Leaving out all pictures, write out word for word the lines from the one containing "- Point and" to the end of the data below.

##############################

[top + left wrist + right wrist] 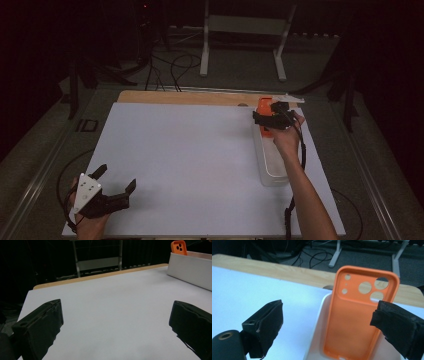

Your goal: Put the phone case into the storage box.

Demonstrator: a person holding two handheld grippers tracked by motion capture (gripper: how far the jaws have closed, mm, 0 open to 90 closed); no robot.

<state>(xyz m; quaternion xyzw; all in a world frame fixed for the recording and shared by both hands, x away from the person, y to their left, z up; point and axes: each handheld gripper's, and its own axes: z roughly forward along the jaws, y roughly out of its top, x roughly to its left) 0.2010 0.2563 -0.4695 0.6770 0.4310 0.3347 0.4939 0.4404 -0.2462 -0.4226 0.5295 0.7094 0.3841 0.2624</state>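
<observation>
While the right hand-held gripper (pixel 325 325) hovers wide open around the orange phone case (pixel 357 315), propped upright in the white tray (pixel 272 165) near the worktop's far right corner, an off-centre squeeze could topple it; the left hand-held gripper (pixel 116 179) idles open.

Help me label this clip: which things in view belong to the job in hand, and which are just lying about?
In the job:
- right gripper, open, at the orange phone case
- white bin that the case leans in

Lying about or idle:
- left gripper, open over the bare white table
- white stand and cables on the floor behind
</observation>
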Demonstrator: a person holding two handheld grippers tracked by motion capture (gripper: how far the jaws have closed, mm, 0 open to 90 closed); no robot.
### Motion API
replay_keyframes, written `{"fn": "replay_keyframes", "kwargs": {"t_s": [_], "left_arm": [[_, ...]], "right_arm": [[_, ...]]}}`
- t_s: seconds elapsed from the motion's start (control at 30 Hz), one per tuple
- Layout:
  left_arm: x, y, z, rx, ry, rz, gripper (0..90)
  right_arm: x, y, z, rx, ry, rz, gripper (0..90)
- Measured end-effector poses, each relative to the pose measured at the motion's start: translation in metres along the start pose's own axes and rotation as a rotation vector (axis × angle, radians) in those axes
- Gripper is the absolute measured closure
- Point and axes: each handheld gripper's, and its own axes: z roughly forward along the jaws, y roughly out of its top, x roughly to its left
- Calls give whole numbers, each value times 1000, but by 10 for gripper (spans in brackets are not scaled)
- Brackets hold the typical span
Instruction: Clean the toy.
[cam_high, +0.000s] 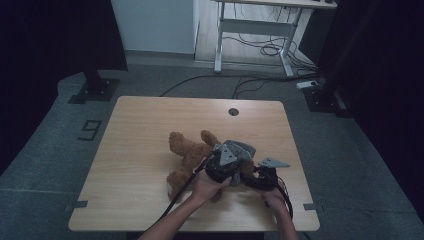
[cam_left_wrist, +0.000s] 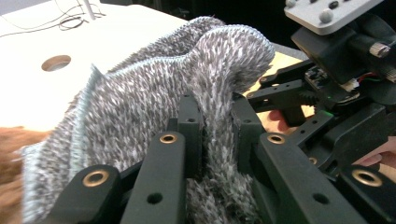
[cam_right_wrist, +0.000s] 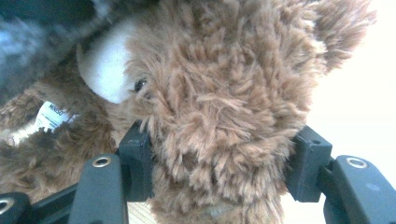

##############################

Result for this exercise ▸
- Point and axes: each handheld gripper's, and its own axes: z roughly forward along the jaws, y roughly out of its top, x roughly to its left
- Calls give whole numbers, each value times 1000, but by 10 for gripper (spans in brackets are not scaled)
- Brackets hold the typical span
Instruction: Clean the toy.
[cam_high, +0.000s] 
[cam_left_wrist, +0.000s] 
[cam_right_wrist, +0.000s] 

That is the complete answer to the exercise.